• **EXERCISE REQUIREMENTS**
The expected output is exactly the lines below, starting at the line with "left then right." and ending at the line with "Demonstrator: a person", both included; no other line belongs in it.

*** INPUT RECORDS ***

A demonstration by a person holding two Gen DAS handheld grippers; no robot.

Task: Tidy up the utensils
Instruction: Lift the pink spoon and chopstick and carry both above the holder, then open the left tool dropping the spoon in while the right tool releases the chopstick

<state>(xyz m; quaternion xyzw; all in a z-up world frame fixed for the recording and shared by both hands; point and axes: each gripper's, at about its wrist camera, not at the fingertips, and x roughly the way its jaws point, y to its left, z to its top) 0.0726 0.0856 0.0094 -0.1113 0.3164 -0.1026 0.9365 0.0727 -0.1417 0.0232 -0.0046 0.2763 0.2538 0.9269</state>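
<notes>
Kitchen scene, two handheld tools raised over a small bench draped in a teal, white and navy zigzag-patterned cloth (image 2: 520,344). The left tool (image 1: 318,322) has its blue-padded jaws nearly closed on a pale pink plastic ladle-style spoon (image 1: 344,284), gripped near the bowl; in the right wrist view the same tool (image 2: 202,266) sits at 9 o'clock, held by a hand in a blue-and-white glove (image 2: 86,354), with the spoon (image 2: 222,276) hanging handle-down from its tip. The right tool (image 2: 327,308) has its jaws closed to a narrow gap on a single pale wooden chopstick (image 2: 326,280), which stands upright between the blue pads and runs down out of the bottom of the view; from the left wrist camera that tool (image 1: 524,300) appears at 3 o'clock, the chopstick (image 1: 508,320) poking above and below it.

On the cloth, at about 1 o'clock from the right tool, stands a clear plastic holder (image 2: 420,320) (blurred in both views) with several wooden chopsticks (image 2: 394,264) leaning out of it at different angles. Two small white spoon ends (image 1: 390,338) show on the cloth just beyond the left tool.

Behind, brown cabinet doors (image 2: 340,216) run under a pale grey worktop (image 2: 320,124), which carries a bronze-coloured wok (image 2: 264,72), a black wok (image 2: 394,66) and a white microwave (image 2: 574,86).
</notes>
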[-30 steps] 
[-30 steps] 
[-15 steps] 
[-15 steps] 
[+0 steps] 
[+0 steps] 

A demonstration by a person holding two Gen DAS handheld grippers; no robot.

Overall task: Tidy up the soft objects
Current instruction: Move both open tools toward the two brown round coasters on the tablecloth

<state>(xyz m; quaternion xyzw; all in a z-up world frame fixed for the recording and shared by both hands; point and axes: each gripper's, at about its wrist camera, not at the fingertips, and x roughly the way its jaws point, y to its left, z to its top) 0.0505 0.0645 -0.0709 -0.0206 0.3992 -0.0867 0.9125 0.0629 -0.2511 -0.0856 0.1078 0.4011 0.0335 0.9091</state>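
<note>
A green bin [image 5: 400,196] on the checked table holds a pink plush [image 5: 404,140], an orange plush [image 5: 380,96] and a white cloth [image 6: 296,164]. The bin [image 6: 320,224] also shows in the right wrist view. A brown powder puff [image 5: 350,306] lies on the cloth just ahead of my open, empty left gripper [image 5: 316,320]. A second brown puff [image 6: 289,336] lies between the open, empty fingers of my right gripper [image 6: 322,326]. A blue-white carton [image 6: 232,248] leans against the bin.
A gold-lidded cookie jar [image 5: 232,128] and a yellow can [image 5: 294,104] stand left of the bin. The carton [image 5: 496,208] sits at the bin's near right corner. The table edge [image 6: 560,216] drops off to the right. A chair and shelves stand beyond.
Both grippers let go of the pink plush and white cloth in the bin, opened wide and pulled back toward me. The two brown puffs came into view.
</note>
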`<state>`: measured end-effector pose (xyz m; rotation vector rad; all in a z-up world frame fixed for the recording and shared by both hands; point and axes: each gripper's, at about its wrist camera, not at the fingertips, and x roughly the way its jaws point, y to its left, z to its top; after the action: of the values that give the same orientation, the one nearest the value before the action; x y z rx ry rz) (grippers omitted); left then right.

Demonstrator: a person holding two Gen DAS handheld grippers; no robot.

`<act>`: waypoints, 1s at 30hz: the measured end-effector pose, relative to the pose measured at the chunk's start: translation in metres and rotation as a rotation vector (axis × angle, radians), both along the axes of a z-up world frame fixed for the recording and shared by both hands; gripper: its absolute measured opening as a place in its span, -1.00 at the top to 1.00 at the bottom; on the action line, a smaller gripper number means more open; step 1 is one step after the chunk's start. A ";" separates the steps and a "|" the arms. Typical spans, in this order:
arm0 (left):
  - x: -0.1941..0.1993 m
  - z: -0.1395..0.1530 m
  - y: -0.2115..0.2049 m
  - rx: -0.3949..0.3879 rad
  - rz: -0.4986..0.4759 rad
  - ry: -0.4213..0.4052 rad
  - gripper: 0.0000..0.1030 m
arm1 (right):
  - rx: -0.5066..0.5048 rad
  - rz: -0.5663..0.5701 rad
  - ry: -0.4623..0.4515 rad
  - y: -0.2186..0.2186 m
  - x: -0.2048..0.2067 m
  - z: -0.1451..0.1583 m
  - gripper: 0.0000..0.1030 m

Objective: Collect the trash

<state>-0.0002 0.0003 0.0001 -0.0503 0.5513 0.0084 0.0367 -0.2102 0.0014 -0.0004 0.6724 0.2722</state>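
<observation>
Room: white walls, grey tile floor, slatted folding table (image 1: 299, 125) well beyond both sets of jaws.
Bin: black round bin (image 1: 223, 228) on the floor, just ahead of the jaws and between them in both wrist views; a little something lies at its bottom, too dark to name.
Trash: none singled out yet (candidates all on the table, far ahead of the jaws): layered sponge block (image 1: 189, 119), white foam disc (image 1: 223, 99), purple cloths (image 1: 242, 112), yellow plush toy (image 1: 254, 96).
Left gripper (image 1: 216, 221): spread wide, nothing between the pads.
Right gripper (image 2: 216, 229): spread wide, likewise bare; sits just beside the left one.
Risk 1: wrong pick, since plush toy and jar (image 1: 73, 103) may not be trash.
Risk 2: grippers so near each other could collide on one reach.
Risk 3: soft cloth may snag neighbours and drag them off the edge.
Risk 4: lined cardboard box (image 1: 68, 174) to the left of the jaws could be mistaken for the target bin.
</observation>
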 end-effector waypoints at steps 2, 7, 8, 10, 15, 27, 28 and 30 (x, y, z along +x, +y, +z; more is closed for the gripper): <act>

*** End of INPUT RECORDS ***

• **RESPONSE FOR THIS EXERCISE**
`<state>`: measured end-effector pose (xyz m; rotation vector rad; all in a z-up world frame fixed for the recording and shared by both hands; point and axes: each gripper's, at about its wrist camera, not at the fingertips, and x roughly the way its jaws point, y to its left, z to its top; after the action: of the values that give the same orientation, the one nearest the value before the action; x y z rx ry rz) (grippers omitted); left then right.

Demonstrator: a person holding two Gen DAS handheld grippers; no robot.

The output has been given in full.